The one commonality between all of the holidays that meet at the Solstice crossroads seems to be the ritual of bringing light into these dark days. And I can get with that. Also, I appreciate any opportunity to get crafty and to break out some vintage table linen.
In ’08, I boycotted the holidays. I think about what Tariku’s room looked like this time last year. There were lists taped to every surface, open suitcases, every baby and adult medication known to mankind, piles of baby clothes in two different sizes, jars of baby food wrapped in baggies, cans of formula, hats, blankets, hiking shoes, “modest” clothes, water purification tablets, a first aid kit, boxes of donations from friends to take with us for the other kids at the care center etc etc etc. Blanketing our dining room table was incredibly important paperwork, which I examined and re-examined obsessively, trying to insure that no detail was out of place. Plus Scott was on tour and I was completely re-organizing the house to get ready for T’s arrival. I was a wreck.
Ten days later, we left for Africa. 2009 was a year when a couple of personal dreams I had for a long time were realized. And on a global scale I felt a glimmer of promise. Though I’ve subsequently been disappointed on that level, nothing can change the moment of sitting in the living room of the guest house in Addis Ababa and holding a sleeping Tariku in my arms while we watched Obama’s inauguration via satellite.

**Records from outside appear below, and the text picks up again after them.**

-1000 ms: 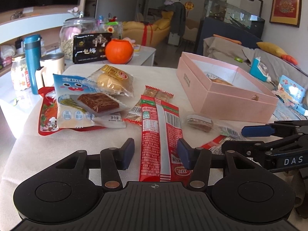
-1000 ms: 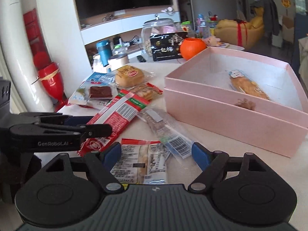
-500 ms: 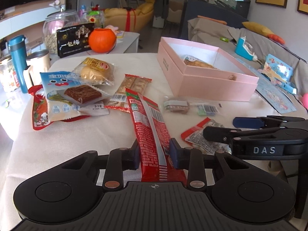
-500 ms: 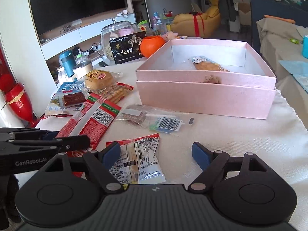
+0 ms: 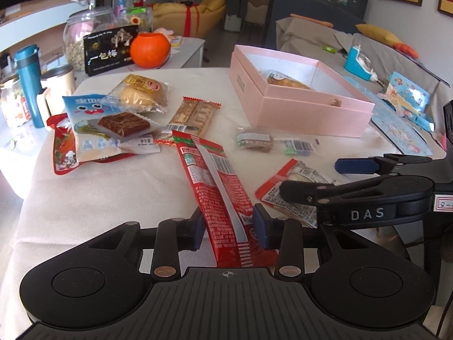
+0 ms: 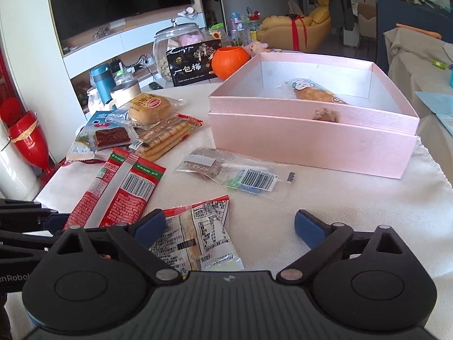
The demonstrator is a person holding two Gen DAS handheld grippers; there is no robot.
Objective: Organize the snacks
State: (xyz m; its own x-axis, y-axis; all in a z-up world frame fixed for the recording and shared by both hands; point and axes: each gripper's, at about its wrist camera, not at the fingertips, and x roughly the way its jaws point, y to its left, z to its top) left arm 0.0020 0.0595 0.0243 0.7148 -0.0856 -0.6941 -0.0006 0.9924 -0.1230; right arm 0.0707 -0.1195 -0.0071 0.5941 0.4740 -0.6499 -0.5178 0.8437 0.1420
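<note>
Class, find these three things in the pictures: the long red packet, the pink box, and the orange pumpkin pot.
Long red packet [image 5: 211, 181]: left wrist view, middle of its printed back.
Pink box [image 6: 311, 144]: right wrist view, its near outer wall.
Orange pumpkin pot [image 5: 150, 51]: left wrist view, front of its round body.

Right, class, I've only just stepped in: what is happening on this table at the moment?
A person with a handheld gripper in each hand is sorting snacks into a pink box, which already holds one wrapped pastry. The left gripper has its jaws shut on the near end of a long red packet. The right gripper is open, with a red-and-white packet lying between its jaws. Other snacks lie scattered on the tablecloth.
</note>
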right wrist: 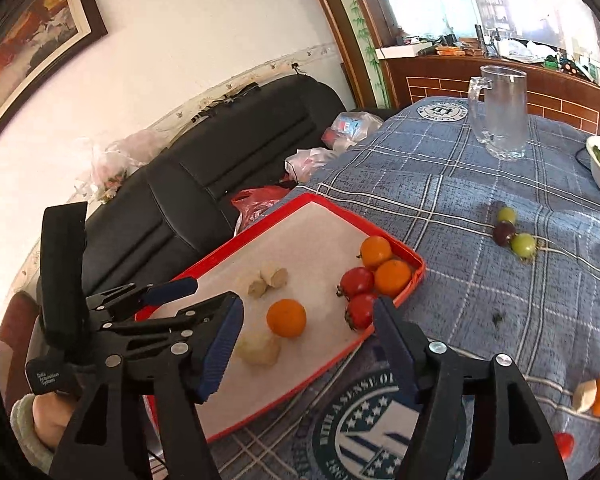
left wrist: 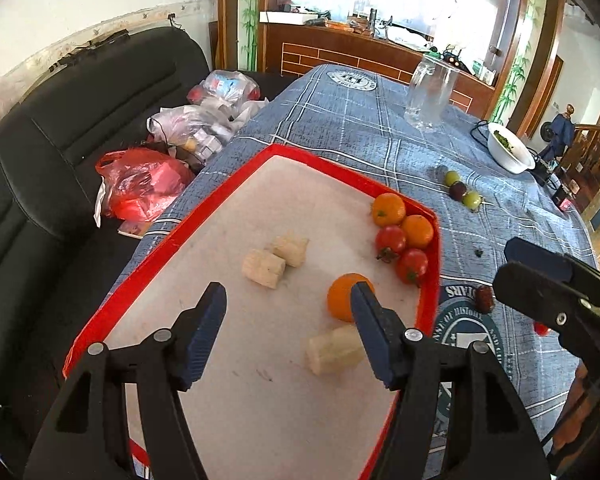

In 2010 I’m looking forward to the publication of my memoir, which is going to force me into a whole different level of honesty. It isn’t that I was particularly secretive before. I don’t think anyone was under the impression that I was a nun. But the level of vulnerability in the book is a different story. The thought of people reading it is scary, but it’s freeing at the same time. What are people going to say about me now that can hurt me? I’ve already said it all. So bring it on 2010.
Other good things: for Christmas I got exactly what I asked for. Scott really does read my blog after all. Hi, honey.
Happy holidays, all. And thanks for reading.